I think of the Spanish soldier who may or may not be in my family tree. If he is not a direct ancestor, even a thorough analysis of my brother’s Y chromosome could not say anything about him. But I’ve heard there is something new on the way.
“Oh, you’re thinking of autosomal analyses,” says Perego, with a little more enthusiasm. Instead of looking at Y chromosomes and mitoc
hondrial DNA, which only show one line of infinitely many, you will be able to see traces of many forefathers and foremothers by analyzing the other chromosomes. Autosomes, as they are called.
“We’re working on it,” says Perego, admitting that the new analyses really should already be accessible. “It has to do with being able to follow sections of chromosomes generations back and, in that way, get a picture of the combinations that occurred. But it is difficult to see which sections come from whom and, if you go farther back than four generations, it becomes a question of statistics. The information they can provide right now is, for example, that a person appears to have ancestry that is seventy percent Eastern European and thirty percent Scandinavian or something along those lines. We actually have a lot of data from our volunteers, but there are some technical challenges that have to do with statistics, and I don’t want to bore you with them.”
But there is something else as well, Perego adds. People are just not ready.
“What we are talking about here is far beyond the capacity of the general public. Generally speaking, most people don’t even know how you search the accessible databases, because they know nothing about mitochondrial DNA or Y chromosomes. The result is that they try once, don’t find anything, and then give up.

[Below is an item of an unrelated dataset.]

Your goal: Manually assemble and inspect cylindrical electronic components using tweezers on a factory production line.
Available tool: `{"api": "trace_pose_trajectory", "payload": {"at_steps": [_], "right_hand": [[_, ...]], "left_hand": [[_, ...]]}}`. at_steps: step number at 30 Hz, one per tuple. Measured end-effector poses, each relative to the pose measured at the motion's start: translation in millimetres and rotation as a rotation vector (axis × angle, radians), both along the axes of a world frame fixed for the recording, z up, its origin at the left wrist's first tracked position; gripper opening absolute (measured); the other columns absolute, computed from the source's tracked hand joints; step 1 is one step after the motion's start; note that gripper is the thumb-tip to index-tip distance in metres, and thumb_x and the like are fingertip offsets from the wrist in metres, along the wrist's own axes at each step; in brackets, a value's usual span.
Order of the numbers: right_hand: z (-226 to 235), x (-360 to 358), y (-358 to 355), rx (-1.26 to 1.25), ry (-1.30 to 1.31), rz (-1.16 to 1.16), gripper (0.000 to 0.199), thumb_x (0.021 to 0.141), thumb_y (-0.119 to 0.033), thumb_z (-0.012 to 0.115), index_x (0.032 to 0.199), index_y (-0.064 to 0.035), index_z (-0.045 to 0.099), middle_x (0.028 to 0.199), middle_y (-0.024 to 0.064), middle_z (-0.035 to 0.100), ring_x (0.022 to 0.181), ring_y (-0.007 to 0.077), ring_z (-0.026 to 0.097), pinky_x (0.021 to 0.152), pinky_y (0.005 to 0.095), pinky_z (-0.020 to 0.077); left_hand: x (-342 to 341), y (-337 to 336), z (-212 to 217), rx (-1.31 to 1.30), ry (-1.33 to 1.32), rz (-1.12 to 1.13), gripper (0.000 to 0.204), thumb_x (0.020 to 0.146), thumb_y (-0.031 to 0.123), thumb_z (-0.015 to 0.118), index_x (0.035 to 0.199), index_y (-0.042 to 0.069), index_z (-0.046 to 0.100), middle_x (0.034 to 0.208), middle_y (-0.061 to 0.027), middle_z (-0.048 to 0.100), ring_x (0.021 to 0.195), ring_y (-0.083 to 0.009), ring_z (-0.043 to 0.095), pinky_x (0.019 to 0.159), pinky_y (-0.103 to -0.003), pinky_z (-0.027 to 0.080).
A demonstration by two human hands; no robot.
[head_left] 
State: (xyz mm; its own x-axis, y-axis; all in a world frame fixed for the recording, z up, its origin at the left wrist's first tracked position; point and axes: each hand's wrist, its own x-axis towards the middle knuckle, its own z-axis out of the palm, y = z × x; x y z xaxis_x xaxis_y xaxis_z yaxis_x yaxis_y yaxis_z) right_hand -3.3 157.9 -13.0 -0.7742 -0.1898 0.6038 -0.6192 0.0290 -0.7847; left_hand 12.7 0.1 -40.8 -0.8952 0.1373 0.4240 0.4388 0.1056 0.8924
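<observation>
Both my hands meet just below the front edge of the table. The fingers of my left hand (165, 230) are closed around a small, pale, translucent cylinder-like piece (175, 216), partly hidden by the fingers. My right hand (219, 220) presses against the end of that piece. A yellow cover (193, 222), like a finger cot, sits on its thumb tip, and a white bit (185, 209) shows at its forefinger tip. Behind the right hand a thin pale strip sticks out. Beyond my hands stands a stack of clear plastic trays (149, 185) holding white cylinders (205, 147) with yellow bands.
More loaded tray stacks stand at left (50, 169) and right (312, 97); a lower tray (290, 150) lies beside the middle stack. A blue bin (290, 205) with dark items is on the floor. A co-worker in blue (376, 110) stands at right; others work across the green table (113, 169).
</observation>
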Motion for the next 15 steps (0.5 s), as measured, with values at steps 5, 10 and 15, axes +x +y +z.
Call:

It’s a waste.”
I can sense he is about to talk about the need for more interpretation and anticipate him.
“Exactly, exactly,” he says, and he relates how the Sorenson foundation established a sort of emergency help line for the genetically challenged. You pay a symbolic sum and get a consultation with a specialist who can explain genetics back from Adam and Eve, so to speak, and who also helps with your searches. They even offer advice before people have been tested.
“These are people who are interested but who don’t know what the different tests can even tell them and they can learn who in the family they should test to get a given piece of information. If I were to be completely honest, genetic genealogy today is a product aimed at the élite, the relatively few who have read up on things and are already well into the basics.”